DEP-1 Das Double-Nickase-Plasmid (h) besteht aus einem aufeinander abgestimmten Plasmidpaar, das für die hochspezifische Bearbeitung des PTPRJ-Lokus in human-Zelllinien entwickelt wurde. Jedes Plasmid exprimiert eine Cas9-D10A-Nickase und eine spezifische sgRNA, die auf entgegengesetzte DNA-Stränge innerhalb von PTPRJ abzielt. Wenn sie auf benachbarte Stellen auf entgegengesetzten DNA-Strängen gerichtet sind, erzeugen die beiden Nickasen versetzte Einzelstrang-Schnitte, die zusammen einen versetzten Doppelstrangbruch erzeugen, was eine koordinierte On-Target-Aktivität beider Guides erfordert. Der resultierende DNA-Bruch wird durch endogene zelluläre Reparaturwege behoben, meist durch nicht-homologe Endverknüpfung (NHEJ), was zu Insertionen oder Deletionen führt, die die PTPRJ-Funktion stören. Durch die Notwendigkeit einer doppelten sgRNA-Bindung am Zielort erhöht der Doppel-Nick-Ansatz die Spezifität der Bearbeitung und bietet eine komplementäre CRISPR-Strategie für Anwendungen, bei denen eine zusätzliche Kontrolle über die Zielgenauigkeit gewünscht ist.
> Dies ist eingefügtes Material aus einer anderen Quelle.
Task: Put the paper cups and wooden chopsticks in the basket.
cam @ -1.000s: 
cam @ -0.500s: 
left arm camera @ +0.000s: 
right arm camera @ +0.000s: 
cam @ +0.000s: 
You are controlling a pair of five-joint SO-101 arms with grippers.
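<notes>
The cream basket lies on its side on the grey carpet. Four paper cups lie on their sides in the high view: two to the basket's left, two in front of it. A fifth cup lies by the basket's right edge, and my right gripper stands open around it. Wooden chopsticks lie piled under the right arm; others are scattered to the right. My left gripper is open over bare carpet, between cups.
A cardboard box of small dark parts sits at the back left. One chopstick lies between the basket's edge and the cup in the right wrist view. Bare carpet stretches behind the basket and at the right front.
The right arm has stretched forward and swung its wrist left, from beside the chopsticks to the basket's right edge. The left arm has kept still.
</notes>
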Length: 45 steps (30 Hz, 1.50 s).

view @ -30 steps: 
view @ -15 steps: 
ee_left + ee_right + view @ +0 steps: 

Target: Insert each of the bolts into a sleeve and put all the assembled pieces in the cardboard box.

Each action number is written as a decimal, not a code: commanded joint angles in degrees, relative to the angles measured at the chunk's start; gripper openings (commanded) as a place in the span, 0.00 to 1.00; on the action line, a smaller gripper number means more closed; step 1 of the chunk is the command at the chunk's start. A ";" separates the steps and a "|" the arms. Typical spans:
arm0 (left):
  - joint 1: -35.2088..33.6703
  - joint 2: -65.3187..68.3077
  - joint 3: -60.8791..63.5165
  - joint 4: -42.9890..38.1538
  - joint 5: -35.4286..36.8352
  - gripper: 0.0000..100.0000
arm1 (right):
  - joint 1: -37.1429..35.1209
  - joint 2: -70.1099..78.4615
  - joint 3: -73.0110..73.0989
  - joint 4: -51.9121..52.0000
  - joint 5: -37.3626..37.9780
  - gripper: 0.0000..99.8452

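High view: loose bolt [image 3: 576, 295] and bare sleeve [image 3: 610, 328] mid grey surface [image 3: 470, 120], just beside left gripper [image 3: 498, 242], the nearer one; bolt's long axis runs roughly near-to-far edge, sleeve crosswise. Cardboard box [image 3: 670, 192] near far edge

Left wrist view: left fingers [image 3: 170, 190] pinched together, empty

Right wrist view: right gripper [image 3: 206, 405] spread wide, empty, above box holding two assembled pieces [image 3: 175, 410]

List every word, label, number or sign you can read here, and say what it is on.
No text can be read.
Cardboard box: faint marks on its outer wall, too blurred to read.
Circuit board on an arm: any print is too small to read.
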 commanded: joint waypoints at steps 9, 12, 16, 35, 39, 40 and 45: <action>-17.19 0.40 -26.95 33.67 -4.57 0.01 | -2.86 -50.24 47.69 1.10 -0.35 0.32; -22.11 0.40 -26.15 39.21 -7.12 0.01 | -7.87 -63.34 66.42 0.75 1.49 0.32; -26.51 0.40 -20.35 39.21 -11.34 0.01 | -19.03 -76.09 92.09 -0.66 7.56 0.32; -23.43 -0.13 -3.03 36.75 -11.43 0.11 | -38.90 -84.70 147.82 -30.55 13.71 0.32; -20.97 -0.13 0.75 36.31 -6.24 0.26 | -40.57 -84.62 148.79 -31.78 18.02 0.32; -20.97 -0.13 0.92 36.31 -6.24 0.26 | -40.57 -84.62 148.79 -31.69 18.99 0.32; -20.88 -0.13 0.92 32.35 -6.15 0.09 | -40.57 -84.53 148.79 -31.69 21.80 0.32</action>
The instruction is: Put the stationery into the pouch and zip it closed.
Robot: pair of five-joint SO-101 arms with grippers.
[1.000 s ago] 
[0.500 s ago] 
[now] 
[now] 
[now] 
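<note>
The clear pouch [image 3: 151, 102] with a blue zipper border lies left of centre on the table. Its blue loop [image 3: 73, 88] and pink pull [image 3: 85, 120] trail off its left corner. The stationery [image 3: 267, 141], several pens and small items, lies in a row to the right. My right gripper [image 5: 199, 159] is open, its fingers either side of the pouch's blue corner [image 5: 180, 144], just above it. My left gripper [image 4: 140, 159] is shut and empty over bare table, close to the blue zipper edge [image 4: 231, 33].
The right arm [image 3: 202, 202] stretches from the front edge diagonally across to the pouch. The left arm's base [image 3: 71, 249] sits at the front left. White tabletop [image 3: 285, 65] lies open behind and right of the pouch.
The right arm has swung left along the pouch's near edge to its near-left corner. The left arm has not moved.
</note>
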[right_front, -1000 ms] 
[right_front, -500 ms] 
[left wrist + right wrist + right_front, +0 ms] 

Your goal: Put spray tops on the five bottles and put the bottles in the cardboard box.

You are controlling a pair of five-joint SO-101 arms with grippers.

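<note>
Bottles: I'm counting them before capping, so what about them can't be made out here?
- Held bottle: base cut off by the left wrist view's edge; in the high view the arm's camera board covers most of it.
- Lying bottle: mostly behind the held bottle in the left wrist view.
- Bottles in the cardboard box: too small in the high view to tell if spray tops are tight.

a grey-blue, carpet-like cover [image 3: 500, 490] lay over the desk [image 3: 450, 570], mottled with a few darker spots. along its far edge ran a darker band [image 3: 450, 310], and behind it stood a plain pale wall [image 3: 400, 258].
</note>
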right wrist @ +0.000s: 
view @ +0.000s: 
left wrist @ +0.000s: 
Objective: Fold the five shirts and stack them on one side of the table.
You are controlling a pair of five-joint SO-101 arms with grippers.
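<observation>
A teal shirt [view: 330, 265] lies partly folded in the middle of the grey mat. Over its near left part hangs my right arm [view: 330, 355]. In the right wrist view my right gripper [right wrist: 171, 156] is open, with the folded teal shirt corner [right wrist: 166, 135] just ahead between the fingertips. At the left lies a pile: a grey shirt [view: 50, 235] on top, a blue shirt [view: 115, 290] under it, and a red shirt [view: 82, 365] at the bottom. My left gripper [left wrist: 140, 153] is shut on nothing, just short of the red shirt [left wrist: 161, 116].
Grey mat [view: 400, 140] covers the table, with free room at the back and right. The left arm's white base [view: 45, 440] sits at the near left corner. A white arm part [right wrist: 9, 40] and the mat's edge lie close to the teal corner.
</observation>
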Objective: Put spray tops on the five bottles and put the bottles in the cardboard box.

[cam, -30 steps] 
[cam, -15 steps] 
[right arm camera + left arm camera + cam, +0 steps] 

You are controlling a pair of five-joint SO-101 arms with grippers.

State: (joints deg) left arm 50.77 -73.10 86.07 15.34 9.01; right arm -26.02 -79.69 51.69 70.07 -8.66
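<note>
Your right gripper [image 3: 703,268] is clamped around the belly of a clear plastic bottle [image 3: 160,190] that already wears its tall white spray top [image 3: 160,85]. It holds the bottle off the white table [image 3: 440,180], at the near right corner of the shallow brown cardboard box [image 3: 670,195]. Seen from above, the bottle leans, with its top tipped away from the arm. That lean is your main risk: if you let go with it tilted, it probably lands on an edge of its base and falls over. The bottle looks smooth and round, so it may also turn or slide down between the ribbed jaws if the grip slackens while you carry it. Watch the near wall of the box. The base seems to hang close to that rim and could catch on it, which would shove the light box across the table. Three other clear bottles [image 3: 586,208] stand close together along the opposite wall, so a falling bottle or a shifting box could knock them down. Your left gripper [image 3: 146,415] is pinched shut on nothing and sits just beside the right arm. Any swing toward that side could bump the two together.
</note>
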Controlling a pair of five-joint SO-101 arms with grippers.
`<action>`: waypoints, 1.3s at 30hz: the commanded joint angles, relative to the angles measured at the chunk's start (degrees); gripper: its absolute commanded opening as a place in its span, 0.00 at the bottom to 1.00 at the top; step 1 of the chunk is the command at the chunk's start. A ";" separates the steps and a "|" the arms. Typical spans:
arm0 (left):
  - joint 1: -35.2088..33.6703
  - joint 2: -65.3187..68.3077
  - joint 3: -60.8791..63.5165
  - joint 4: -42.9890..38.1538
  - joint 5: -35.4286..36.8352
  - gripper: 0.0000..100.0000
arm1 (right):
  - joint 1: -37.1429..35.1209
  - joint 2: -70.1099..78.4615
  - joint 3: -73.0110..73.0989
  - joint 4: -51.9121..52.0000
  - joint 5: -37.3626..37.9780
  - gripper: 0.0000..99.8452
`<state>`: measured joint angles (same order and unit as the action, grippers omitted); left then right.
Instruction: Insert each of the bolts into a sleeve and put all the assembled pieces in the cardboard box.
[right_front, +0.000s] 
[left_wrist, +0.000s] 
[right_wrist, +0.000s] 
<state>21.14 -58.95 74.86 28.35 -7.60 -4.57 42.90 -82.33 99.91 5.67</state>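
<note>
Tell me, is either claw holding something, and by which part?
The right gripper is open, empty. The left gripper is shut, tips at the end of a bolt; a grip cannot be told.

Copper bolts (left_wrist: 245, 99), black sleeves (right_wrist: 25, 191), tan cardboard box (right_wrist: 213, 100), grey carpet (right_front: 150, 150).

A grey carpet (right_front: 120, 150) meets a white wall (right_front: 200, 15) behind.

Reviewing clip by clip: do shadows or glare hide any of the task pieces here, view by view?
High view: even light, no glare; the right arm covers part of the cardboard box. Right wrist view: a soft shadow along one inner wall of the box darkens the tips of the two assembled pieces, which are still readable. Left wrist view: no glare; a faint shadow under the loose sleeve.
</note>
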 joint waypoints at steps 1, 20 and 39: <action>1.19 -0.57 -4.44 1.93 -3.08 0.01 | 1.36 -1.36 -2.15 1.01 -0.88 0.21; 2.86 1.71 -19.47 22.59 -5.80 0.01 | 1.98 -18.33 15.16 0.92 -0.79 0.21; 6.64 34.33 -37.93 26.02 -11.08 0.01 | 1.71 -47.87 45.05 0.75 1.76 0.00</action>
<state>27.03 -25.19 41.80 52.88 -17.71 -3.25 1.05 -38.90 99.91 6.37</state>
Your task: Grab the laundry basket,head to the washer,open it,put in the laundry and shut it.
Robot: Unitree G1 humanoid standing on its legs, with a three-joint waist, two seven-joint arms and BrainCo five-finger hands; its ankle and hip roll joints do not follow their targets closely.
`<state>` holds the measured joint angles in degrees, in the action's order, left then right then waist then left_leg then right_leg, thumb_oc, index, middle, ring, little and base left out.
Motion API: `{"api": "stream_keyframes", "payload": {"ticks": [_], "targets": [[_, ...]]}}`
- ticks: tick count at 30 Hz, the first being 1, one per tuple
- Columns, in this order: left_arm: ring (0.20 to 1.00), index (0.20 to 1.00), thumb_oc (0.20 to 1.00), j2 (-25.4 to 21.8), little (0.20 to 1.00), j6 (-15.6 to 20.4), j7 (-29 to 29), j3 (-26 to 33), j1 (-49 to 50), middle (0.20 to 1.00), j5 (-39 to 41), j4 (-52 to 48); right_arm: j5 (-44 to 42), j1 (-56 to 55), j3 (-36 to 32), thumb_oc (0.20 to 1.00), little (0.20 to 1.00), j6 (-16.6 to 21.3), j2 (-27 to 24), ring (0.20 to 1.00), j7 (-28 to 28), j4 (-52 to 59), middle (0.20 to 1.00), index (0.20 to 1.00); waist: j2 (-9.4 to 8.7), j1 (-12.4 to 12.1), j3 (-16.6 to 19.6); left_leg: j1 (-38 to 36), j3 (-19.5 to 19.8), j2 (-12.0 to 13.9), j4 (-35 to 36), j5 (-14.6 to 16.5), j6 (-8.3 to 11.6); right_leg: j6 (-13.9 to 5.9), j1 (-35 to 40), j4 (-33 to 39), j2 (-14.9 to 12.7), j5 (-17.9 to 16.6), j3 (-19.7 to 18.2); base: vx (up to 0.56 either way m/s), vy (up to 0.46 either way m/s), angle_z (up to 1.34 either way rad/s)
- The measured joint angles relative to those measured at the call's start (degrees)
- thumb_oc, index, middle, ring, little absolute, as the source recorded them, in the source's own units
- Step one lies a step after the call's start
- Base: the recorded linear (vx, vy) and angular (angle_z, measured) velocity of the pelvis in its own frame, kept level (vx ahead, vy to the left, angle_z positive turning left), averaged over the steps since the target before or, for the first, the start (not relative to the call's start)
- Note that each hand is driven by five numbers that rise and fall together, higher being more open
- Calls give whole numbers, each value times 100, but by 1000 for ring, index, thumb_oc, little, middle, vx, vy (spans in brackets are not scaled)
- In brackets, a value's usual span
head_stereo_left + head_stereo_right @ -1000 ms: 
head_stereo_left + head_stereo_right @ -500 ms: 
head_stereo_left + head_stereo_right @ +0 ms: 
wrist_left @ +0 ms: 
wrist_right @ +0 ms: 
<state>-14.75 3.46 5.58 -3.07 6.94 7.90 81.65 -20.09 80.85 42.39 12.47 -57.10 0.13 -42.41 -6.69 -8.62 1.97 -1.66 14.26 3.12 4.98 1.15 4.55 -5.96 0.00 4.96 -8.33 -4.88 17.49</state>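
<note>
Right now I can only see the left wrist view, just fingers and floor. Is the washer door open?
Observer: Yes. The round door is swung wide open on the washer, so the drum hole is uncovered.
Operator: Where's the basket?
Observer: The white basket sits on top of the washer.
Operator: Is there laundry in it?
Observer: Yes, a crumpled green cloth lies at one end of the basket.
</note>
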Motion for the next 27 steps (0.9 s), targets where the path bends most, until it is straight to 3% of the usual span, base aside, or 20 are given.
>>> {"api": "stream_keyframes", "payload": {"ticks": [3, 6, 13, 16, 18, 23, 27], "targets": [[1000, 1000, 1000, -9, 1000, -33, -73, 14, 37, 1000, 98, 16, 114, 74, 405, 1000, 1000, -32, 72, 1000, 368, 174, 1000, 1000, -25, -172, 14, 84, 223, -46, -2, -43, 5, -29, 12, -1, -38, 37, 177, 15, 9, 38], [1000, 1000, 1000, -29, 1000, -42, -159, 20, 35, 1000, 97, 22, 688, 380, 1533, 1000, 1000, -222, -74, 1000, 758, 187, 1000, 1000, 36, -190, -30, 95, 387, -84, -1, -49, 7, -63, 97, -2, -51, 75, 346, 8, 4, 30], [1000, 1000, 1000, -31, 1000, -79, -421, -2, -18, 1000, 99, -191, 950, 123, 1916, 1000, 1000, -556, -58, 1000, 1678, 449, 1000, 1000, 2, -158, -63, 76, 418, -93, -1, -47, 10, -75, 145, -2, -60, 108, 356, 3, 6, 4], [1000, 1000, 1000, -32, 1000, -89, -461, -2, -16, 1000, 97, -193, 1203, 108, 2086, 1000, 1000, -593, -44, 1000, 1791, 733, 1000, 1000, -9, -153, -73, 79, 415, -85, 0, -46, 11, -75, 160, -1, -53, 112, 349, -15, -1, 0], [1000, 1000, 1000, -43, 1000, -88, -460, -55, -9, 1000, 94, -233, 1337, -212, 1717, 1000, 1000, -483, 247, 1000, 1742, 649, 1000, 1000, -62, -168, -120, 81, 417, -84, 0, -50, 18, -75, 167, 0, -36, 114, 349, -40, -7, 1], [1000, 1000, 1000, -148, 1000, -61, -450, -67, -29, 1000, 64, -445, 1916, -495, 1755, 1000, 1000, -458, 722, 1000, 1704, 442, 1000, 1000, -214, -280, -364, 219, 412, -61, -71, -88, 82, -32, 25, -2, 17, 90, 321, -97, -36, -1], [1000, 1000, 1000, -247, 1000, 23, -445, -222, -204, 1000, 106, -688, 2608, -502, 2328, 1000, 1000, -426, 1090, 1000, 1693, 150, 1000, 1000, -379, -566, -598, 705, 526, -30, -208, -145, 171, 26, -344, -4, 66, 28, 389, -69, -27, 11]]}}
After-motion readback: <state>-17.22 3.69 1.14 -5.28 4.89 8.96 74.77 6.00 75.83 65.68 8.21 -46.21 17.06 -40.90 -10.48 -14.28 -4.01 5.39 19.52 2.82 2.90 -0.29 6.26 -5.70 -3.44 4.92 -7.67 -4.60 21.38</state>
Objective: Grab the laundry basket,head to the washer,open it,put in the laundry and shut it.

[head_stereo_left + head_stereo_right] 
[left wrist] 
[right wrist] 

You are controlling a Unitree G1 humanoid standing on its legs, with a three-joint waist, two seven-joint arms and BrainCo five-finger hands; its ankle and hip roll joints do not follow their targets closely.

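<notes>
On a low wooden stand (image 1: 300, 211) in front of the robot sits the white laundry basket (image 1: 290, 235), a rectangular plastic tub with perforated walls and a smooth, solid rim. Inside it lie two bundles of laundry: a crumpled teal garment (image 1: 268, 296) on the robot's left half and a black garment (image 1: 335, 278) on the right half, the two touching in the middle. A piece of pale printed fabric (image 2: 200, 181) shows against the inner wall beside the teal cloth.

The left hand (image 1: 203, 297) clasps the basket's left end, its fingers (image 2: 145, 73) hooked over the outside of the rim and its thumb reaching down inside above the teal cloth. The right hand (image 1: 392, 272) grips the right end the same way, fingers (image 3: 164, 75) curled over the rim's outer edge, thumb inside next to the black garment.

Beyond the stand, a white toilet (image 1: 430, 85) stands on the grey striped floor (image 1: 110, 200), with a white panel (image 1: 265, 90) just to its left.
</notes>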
Um eine effiziente Identifizierung editierter Zellen zu unterstützen, kodiert ein Plasmid GFP zur fluoreszierenden Visualisierung transfizierter Populationen, während das Begleitplasmid ein Puromycin-Resistenzgen für die Antibiotika-Selektion trägt. Zusammen unterstützen diese Merkmale eine effiziente Anreicherung co-transfizierter Populationen und vereinfachen die Validierung von Klonen mit PTPRJ-Störung.
Nur für Forschungszwecke. Nicht für diagnostische oder therapeutische Zwecke bestimmt.